A research team at Boston College will lead the development of the National Research Mentoring Network (NRMN) as part of a five year, $19 million grant from the National Institutes of Health (NIH) aimed at diversifying the NIH workforce. The initiative will draw on the expertise of faculty members at four other universities to train and mentor underrepresented minorities in biomedical research.
David Burgess, a professor in the biology department who has had significant experience advocating for more equitable NIH funding, will lead the team at BC, which serves as the initiative’s administrative headquarters.
The NIH expects the NRMN to grow into a nationwide network of mentors who will work with mentees of diverse backgrounds to enhance their training and career development in biomedical research. The network currently consists of over 100 partner organizations, including private and public colleges, Hispanic-serving institutions, historically black colleges and universities, organizations supporting tribal colleges, and a number of scientific societies.
“NRMN will work by developing culturally responsive mentor training programs, professional development activities and mentoring activities,” said Burgess, who has previously advised a congressional committee to address the issue of the disparity. “We will work with biomedical mentees [who] are undergraduates, graduate students, postdoctoral fellows, and junior faculty to help them make the transition successfully from each stage to the next.”
The NIH found in a 2011 study entitled Race, Ethnicity, and NIH Research Awards that Asian and black scientists were less likely to receive NIH funding than their white counterparts. The study, which examined researchers who applied for grants between 2000 and 2006, found black scientists were about 13 percent less likely and Asian scientists were 5 percent less likely to receive grants than their white counterparts, when controlling for position and location of the applicant. Burgess said research suggests that implicit bias exists in the application process, and that it is likely the cause of the disparity.
Each year the NIH awards approximately $26 billion in biomedical research funding. Grants are awarded through a peer-review process, in which researchers submit proposals to a panel of field experts. According to Burgess, few underrepresented minority scientists participate in the peer-review process.
In response to the 2011 study, NIH director Francis Collins called for the formation of a Working Group on Diversity in the Biomedical Research Workforce, and charged it with developing concrete recommendations aimed at improving the recruitment and retention of underrepresented minorities.
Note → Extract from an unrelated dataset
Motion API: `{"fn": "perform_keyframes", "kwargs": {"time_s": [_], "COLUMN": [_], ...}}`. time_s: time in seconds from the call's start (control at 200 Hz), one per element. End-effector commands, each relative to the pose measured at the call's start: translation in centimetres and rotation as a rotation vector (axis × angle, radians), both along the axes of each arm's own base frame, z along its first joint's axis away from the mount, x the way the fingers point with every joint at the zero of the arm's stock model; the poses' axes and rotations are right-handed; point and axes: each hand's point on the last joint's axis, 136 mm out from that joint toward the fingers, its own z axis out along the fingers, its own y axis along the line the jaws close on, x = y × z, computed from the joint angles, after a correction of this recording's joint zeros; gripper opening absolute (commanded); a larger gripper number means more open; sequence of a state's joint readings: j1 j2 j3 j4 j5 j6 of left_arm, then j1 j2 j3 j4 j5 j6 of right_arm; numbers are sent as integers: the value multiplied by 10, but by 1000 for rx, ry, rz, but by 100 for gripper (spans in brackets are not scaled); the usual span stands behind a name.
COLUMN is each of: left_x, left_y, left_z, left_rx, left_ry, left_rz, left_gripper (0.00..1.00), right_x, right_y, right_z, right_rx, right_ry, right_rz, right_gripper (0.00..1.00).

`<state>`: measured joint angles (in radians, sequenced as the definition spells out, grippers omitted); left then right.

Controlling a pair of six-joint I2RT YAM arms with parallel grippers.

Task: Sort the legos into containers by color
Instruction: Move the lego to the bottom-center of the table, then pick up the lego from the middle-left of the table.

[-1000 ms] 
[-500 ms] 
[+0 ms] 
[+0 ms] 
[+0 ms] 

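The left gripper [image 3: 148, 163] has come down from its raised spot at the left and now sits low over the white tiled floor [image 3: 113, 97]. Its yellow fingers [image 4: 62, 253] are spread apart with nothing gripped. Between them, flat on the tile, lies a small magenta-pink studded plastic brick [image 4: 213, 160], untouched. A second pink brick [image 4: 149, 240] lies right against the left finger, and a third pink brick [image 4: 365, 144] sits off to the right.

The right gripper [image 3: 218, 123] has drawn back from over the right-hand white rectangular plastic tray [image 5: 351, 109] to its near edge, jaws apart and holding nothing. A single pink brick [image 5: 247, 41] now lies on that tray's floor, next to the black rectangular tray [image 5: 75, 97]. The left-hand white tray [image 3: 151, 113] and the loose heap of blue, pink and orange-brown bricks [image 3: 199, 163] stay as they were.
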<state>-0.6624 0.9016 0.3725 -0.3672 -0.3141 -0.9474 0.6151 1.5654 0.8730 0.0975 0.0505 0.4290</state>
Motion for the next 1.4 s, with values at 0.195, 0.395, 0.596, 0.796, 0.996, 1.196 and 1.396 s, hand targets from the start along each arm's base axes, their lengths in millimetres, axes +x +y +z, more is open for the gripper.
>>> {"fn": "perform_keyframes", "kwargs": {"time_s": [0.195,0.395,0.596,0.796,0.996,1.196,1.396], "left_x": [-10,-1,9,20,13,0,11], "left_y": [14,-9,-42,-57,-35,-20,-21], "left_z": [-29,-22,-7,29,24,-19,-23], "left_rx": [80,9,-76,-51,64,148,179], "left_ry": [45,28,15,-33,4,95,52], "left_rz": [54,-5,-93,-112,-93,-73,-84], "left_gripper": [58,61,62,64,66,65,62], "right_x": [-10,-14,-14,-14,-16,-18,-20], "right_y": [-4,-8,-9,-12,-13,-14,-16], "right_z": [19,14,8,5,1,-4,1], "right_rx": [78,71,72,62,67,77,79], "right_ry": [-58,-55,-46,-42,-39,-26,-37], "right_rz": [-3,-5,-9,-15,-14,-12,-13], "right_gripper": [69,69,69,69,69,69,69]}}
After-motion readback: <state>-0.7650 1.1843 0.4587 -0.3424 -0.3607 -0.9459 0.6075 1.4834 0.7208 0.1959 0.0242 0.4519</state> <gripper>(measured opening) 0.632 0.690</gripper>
Among other things, the group’s investigation found that “diversity is a key driver of achievement in the workforce, particularly when innovation is a critical goal,” according to its final report, released to the public in June 2012. The WGDBRW also found that only a small fraction of black applicants applied for grants in the basic sciences, and that similar funding disparities existed between 2006 and 2010. The working group made 13 recommendations that formed a comprehensive strategy to increase diversity in the biomedical research workforce.
One effect of the report was the NIH’s establishment of the Enhancing Diversity of the NIH-Funded Workforce program, which aims to attract individuals from all population sectors and train and mentor them to succeed in biomedical research careers, including careers in behavioral, clinical, and social science research.
“The nation’s population continues to become increasingly diverse and there is an urgent need to ensure that the scientific talent which is key to our nation’s success is nurtured, recognized, and supported across all demographic groups,” the NIH’s website reads.
At BC, the administrative headquarters of the network, Burgess’ team will coordinate the nation-wide initiative, as well as coordinate interactions with two other programs funded by the initiative, the Coordination and Evaluation Center and the Building Infrastructure Leading to Diversity Imitative, and oversee the network’s fiscal situation.
Four other universities will serve as regional hubs, each overseeing a specific part of the initiative. According to the BC Chronicle, the University of Wisconsin will coordinate the mentor training; the University of North Texas Health Sciences Center will lead programs connecting mentors with mentees; the University of Minnesota will offer professional development services to mentees; and the Morehouse School of Medicine will coordinate the program at historically black colleges and universities. According the NIH’s website, the NRMN will develop best practices for mentoring, providing training opportunities for mentors, and providing networking and professional opportunities for mentees.